• Exercise prompt:
What is needed is a single figure: how many lines of the records below contain the word "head".

• Records for this exercise:
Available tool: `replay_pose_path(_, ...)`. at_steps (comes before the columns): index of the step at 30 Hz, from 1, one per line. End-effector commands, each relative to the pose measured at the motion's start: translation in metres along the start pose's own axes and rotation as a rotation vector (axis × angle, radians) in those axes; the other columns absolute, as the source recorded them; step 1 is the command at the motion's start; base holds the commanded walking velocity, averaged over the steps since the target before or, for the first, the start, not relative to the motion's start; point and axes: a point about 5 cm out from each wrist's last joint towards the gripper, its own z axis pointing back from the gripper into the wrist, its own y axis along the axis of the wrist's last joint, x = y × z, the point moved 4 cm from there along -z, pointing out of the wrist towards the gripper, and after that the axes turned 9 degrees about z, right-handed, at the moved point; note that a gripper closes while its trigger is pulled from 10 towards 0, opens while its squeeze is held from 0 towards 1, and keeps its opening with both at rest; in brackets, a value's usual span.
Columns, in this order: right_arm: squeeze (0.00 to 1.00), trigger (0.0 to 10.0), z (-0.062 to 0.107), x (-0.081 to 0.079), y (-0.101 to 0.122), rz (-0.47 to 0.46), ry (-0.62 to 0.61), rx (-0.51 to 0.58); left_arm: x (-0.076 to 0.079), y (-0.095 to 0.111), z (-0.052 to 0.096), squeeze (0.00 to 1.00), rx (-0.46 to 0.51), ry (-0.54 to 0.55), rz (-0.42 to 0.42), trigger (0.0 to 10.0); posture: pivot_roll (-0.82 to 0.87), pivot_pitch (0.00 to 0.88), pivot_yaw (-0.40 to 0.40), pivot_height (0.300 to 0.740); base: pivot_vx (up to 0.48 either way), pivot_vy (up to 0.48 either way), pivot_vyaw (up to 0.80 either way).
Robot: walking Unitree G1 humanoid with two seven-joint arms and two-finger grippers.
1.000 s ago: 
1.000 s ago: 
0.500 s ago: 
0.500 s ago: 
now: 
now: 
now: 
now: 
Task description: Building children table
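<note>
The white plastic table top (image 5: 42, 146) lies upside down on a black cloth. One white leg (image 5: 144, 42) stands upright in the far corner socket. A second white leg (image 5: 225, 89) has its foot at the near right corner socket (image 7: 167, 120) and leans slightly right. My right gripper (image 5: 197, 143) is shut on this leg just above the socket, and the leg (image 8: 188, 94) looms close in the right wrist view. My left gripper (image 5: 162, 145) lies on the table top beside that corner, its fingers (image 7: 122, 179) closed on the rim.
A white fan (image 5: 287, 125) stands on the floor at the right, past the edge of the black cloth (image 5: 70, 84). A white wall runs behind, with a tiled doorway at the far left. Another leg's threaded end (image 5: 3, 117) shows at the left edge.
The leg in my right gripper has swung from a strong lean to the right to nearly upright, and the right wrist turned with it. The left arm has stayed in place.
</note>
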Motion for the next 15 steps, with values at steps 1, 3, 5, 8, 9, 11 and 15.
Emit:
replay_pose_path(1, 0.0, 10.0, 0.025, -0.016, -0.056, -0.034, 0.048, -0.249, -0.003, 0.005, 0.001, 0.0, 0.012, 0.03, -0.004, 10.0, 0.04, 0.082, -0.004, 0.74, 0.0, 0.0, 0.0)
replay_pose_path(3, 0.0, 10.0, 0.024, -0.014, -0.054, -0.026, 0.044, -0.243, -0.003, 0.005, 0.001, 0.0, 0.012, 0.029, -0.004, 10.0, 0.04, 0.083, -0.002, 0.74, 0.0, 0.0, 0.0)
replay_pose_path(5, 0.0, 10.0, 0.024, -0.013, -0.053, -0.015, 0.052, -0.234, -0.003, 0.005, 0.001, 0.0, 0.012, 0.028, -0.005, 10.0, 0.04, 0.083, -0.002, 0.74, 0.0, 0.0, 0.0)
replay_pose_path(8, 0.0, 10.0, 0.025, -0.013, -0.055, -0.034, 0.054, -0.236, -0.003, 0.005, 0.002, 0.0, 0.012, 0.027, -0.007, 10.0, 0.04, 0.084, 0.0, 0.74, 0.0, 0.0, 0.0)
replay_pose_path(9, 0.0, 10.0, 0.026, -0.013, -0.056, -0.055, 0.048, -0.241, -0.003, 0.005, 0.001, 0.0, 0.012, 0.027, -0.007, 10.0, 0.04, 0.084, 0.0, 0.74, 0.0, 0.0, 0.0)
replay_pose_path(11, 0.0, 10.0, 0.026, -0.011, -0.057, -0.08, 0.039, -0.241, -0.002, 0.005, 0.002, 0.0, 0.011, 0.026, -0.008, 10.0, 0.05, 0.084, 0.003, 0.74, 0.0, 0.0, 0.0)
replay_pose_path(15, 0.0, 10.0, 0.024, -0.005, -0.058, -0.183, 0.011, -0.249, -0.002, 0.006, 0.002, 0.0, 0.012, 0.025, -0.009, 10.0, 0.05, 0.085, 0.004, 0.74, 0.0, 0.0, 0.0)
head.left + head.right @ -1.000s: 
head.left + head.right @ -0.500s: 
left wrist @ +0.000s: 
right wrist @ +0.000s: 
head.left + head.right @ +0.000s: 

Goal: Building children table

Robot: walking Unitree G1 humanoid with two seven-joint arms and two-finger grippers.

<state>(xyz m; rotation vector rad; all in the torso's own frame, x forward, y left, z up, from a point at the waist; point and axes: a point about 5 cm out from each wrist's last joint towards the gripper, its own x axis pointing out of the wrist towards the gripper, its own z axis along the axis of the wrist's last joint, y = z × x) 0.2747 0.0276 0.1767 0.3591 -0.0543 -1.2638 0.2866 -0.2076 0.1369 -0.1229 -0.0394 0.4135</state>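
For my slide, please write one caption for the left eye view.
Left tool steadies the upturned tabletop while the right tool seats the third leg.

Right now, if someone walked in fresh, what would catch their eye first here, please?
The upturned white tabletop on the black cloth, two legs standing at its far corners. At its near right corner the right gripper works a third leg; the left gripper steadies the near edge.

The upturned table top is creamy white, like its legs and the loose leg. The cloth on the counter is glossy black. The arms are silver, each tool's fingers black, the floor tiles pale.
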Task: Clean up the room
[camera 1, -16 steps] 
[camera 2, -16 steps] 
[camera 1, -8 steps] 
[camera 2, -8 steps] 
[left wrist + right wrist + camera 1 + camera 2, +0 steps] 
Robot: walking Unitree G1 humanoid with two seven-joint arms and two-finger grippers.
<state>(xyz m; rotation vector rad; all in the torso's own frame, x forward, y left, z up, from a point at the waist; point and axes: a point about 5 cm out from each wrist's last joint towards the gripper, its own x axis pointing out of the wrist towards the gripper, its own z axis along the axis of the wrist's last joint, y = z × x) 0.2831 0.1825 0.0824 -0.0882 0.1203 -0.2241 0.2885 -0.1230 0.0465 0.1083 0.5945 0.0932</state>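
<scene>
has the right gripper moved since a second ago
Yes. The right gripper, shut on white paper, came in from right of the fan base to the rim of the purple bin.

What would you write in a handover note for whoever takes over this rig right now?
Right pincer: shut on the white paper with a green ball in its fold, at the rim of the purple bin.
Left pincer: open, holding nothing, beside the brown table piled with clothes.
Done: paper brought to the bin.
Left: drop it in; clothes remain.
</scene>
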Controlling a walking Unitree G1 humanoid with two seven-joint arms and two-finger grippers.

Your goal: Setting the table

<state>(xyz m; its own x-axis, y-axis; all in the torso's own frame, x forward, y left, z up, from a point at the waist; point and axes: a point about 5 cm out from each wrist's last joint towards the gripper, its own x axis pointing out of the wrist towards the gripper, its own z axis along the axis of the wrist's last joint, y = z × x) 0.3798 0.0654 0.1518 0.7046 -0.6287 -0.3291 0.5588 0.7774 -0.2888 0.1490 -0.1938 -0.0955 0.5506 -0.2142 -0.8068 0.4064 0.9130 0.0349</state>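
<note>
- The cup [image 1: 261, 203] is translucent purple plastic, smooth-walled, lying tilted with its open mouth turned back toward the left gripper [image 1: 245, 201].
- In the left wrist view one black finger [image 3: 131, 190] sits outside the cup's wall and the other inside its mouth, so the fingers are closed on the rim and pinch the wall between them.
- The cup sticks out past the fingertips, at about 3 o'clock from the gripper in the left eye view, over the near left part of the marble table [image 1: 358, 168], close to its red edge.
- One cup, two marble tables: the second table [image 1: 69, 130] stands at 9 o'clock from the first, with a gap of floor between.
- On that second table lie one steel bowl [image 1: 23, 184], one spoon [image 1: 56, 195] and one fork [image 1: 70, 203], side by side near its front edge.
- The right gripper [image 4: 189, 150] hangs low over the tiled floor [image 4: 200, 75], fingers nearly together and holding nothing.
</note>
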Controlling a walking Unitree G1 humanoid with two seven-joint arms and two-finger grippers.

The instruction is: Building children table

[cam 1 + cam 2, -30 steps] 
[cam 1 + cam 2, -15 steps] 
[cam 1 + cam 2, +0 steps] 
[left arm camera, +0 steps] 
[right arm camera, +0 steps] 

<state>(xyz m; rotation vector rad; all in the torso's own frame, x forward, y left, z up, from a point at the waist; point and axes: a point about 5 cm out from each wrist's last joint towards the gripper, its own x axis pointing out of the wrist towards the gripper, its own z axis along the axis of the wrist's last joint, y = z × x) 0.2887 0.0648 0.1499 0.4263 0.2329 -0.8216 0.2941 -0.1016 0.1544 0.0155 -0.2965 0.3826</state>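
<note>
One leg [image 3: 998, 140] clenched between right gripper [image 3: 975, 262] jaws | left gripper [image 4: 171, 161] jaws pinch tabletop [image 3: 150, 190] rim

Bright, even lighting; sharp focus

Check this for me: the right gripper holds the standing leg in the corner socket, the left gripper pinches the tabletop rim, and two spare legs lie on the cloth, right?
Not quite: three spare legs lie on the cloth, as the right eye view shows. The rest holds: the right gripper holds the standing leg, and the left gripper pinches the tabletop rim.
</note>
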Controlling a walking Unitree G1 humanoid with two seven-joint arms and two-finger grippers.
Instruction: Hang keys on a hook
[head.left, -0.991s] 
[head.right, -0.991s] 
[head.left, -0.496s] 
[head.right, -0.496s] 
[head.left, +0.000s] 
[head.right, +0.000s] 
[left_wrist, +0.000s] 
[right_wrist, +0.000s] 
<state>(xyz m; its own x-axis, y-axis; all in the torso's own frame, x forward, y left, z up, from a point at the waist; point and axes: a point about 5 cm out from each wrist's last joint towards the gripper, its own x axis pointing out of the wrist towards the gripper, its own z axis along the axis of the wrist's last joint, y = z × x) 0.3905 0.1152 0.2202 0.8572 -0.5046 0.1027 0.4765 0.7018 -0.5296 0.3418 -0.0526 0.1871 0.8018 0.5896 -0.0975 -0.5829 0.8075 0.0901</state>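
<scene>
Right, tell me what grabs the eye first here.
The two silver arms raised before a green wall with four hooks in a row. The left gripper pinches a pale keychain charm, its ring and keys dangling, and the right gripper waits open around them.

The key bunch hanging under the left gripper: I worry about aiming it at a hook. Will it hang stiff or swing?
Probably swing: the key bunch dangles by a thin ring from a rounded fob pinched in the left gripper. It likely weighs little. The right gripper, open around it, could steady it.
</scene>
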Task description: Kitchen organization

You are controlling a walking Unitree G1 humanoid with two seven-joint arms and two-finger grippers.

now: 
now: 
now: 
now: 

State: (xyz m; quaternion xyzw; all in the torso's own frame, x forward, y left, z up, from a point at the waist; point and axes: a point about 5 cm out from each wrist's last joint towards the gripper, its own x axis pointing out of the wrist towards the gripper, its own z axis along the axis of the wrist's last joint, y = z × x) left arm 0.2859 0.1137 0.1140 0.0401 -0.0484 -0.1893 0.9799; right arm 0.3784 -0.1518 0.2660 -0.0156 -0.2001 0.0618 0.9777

• Exercise solution:
9